You are viewing a plain text version of this content. The canonical link for it is here.

Posted to dev@doris.apache.org by GuoLei Yi <yi...@gmail.com> on 2022/04/26 03:03:33 UTC

[Discuess][DSIP] Using global dict to accelerate query that have low cardinality string

*Issue Description:*

In Doris, many dimension columns are string type with low cardinality
(cardinality < 1024), such as some status codes, provinces, regions,
genders, etc. During group by or join operation, it has to make a hash
table in the form of strings. The efficiency is relatively low. Through
performance testing, it is found that the performance is about 3 times
worse than using int type. If we can convert string to int through a global
dictionary during a query, then the query efficiency will be greatly
improved. The solution is described below.

*Design:*

Maintain global dictionary for every column in FE as needed, for example it
could be organized as map<(table_id,col_id), dict> in DictManager.
When creating a table, set the attribute of the field to low_cardinality to
identify whether the field is a low-cardinality field. For low-cardinality
fields, use a global dictionary to speed up the corresponding query.

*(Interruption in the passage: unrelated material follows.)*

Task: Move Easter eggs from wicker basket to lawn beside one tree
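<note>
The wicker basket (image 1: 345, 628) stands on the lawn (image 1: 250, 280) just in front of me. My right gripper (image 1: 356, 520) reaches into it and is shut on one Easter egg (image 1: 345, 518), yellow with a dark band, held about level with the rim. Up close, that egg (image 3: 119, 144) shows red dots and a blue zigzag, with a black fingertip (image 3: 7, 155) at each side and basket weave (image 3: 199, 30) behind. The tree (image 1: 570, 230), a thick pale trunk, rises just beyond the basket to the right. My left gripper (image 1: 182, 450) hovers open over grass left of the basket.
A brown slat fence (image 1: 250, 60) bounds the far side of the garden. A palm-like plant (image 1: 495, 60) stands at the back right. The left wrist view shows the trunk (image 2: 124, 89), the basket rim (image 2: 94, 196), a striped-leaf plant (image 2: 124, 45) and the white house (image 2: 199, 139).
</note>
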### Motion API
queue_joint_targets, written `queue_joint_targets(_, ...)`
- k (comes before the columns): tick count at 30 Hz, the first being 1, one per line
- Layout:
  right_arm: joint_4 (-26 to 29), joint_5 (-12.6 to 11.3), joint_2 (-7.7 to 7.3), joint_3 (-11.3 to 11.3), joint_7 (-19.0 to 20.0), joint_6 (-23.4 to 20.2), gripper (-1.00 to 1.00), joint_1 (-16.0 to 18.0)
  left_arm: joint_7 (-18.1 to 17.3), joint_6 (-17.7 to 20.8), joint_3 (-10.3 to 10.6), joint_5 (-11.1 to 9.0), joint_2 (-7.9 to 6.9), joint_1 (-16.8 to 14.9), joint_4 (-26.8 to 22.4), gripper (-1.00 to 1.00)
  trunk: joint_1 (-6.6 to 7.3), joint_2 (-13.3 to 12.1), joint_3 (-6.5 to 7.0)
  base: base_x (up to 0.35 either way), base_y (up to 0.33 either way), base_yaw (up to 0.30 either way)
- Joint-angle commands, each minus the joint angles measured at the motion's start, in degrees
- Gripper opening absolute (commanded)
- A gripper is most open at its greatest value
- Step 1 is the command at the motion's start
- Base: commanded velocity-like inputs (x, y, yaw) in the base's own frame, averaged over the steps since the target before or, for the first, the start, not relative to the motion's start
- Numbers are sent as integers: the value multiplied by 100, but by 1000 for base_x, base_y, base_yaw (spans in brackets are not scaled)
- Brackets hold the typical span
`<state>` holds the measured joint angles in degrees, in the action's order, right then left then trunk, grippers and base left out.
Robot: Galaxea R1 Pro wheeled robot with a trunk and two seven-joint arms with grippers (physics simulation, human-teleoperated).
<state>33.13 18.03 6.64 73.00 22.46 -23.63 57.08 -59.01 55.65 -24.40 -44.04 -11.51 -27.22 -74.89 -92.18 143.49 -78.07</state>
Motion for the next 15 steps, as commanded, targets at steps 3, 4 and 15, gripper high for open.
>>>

The
specific syntax is as follows:

// create table
create table table_name (
    col1 int,
    col2 string|varchar(10) low_cardinality
);

// alter table
alter table table_name modify column col2 set low_cardinality=true

At the beginning, the dict is empty, so it will not be used during query.
FE will start a background task to obtain global dictionary information
from BE for every low cardinality column, and the task is sent to BE in the
form of SQL, as follows:

select dict(col) from table[meta]

So that there will be a new aggregation method dict and new scannode in BE.
In the new scannode, BE reads the local dictionary of each field and get
all dictinct strings. dict is an aggregation function that deduplicates and
merges the dictionaries of multiple BEs and tablets. The final result is
saved in FE's DictManager.

During query, FE puts the global dictionary information into the Fragment
structure and sends it to each BE. The structure is as follows:

struct TStringColumnDict {
list<int16> id,    // the offset or id of the string
list<string> value    // the string value
}
struct TColumnDict {
TStringColumnDict xxx,
TDateColumnDict xxx,
....
}
struct TGlobalDict {
map<id, TColumnDict> columnDicts // map from column id to column dict
}
struct TExecPlanFragmentParams {
...
TGlobalDict globalDict
}

The OlapScanNode will encodes the string data according to the value and ID
of each string in the dict, and the subsequent calculations (such as group
by) are operated according to int, and at the final result sink node, the
result is decode into the corresponding string.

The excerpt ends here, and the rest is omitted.